→ **Brief**
Print the records below verbatim.

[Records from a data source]
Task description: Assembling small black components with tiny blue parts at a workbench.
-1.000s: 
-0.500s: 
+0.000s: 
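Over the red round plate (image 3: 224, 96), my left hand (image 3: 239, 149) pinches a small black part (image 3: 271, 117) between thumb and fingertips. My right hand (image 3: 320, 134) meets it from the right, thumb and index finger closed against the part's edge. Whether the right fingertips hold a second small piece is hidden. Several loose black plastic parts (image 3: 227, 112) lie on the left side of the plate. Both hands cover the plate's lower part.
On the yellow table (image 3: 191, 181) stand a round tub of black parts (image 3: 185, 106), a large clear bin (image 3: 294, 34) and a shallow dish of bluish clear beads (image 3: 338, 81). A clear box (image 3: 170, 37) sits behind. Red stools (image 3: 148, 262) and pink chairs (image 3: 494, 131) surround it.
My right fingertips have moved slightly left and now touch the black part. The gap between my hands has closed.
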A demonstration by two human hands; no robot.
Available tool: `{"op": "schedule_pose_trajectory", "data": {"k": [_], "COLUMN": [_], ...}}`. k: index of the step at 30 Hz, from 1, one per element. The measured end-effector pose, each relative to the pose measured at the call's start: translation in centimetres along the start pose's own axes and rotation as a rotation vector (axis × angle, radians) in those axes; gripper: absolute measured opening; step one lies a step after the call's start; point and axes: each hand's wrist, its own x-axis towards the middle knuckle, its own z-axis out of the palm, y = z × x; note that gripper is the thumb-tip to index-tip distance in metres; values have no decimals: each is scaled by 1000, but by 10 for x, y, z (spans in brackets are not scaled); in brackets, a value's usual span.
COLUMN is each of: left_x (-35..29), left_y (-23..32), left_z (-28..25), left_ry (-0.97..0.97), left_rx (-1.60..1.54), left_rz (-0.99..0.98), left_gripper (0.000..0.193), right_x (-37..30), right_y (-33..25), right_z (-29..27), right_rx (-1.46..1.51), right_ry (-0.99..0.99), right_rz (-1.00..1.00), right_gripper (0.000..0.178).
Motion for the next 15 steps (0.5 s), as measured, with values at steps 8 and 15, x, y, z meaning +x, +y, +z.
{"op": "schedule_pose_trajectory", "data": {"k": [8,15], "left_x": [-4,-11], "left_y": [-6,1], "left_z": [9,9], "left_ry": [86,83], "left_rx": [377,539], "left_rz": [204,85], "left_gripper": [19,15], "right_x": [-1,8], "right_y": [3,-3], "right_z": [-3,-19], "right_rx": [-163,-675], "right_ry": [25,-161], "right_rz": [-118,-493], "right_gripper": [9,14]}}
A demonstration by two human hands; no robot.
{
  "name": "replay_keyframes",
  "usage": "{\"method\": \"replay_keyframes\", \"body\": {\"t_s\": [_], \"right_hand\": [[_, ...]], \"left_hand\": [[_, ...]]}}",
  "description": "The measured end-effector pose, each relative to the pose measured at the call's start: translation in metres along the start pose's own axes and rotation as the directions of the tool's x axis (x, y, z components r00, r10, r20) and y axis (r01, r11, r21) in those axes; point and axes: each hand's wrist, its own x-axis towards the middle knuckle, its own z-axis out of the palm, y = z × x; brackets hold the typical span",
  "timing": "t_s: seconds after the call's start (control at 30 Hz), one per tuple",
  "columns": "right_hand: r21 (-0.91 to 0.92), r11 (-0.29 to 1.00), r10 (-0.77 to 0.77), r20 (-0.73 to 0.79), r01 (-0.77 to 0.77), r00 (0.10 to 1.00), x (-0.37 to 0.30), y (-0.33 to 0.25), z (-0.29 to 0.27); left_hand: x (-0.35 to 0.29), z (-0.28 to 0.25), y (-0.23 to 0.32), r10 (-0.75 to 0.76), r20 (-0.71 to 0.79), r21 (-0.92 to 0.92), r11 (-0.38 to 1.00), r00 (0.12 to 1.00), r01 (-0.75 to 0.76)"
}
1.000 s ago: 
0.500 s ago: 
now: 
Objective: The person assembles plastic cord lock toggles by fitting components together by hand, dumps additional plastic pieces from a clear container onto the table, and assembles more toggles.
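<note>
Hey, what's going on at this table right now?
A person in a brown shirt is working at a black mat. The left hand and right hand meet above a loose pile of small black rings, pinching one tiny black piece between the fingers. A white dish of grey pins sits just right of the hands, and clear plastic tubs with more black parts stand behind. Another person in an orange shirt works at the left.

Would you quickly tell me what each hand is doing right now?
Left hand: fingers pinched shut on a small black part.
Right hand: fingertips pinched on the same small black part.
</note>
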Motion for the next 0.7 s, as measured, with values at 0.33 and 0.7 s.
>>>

→ **The completed task**
Task description: Assembling small black components with tiny blue parts at a workbench.
-1.000s: 
-0.500s: 
+0.000s: 
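Over the red round plate (image 3: 224, 96), my left hand (image 3: 239, 149) pinches a small black part (image 3: 271, 117) between thumb and fingertips. My right hand (image 3: 320, 134) meets it from the right, thumb and index finger closed against the part's edge. Whether the right fingertips hold a second small piece is hidden. Several loose black plastic parts (image 3: 227, 112) lie on the left side of the plate. Both hands cover the plate's lower part.
On the yellow table (image 3: 191, 181) stand a round tub of black parts (image 3: 185, 106), a large clear bin (image 3: 294, 34) and a shallow dish of bluish clear beads (image 3: 338, 81). A clear box (image 3: 170, 37) sits behind. Red stools (image 3: 148, 262) and pink chairs (image 3: 494, 131) surround it.
My right fingertips have moved slightly left and now touch the black part. The gap between my hands has closed.
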A demonstration by two human hands; no robot.
Available tool: `{"op": "schedule_pose_trajectory", "data": {"k": [_], "COLUMN": [_], ...}}`. k: index of the step at 30 Hz, from 1, one per element. The measured end-effector pose, each relative to the pose measured at the call's start: translation in centimetres along the start pose's own axes and rotation as a rotation vector (axis × angle, radians) in those axes; gripper: absolute measured opening; step one lies a step after the call's start; point and axes: each hand's wrist, its own x-axis towards the middle knuckle, its own z-axis out of the palm, y = z × x; note that gripper is the thumb-tip to index-tip distance in metres; values have no decimals: each is scaled by 1000, but by 10 for x, y, z (spans in brackets are not scaled); in brackets, a value's usual span.
COLUMN is each of: left_x (-35..29), left_y (-23..32), left_z (-28..25), left_ry (-0.97..0.97), left_rx (-1.60..1.54), left_rz (-0.99..0.98), left_gripper (0.000..0.193), right_x (-37..30), right_y (-33..25), right_z (-29..27), right_rx (-1.46..1.51), right_ry (-0.99..0.99), right_rz (-1.00..1.00), right_gripper (0.000..0.178).
Motion for the next 15 steps (0.5 s), as measured, with values at steps 8 and 15, x, y, z meaning +x, +y, +z.
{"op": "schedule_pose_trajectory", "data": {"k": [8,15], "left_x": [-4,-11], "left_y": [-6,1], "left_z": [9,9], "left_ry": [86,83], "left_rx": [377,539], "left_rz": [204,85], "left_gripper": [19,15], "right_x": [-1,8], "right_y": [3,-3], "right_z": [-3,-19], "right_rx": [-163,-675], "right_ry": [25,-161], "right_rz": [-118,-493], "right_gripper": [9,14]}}
A demonstration by two human hands; no robot.
{
  "name": "replay_keyframes",
  "usage": "{\"method\": \"replay_keyframes\", \"body\": {\"t_s\": [_], \"right_hand\": [[_, ...]], \"left_hand\": [[_, ...]]}}",
  "description": "The measured end-effector pose, each relative to the pose measured at the call's start: translation in metres along the start pose's own axes and rotation as the directions of the tool's x axis (x, y, z components r00, r10, r20) and y axis (r01, r11, r21) in those axes; point and axes: each hand's wrist, its own x-axis towards the middle knuckle, its own z-axis out of the palm, y = z × x; brackets hold the typical span",
  "timing": "t_s: seconds after the call's start (control at 30 Hz), one per tuple",
  "columns": "right_hand: r21 (-0.91 to 0.92), r11 (-0.29 to 1.00), r10 (-0.77 to 0.77), r20 (-0.73 to 0.79), r01 (-0.77 to 0.77), r00 (0.10 to 1.00), x (-0.37 to 0.30), y (-0.33 to 0.25), z (-0.29 to 0.27); left_hand: x (-0.35 to 0.29), z (-0.28 to 0.25), y (-0.23 to 0.32), r10 (-0.75 to 0.76), r20 (-0.71 to 0.79), r21 (-0.92 to 0.92), r11 (-0.38 to 1.00), r00 (0.12 to 1.00), r01 (-0.75 to 0.76)"
}
1.000 s ago: 
0.500 s ago: 
now: 
Objective: The person assembles plastic cord lock toggles by fitting components together by hand, dumps additional plastic pieces from a clear container onto the table, and assembles more toggles.
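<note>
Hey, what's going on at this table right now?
A person in a brown shirt is working at a black mat. The left hand and right hand meet above a loose pile of small black rings, pinching one tiny black piece between the fingers. A white dish of grey pins sits just right of the hands, and clear plastic tubs with more black parts stand behind. Another person in an orange shirt works at the left.

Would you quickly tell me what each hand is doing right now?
Left hand: fingers pinched shut on a small black part.
Right hand: fingertips pinched on the same small black part.
</note>
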Motion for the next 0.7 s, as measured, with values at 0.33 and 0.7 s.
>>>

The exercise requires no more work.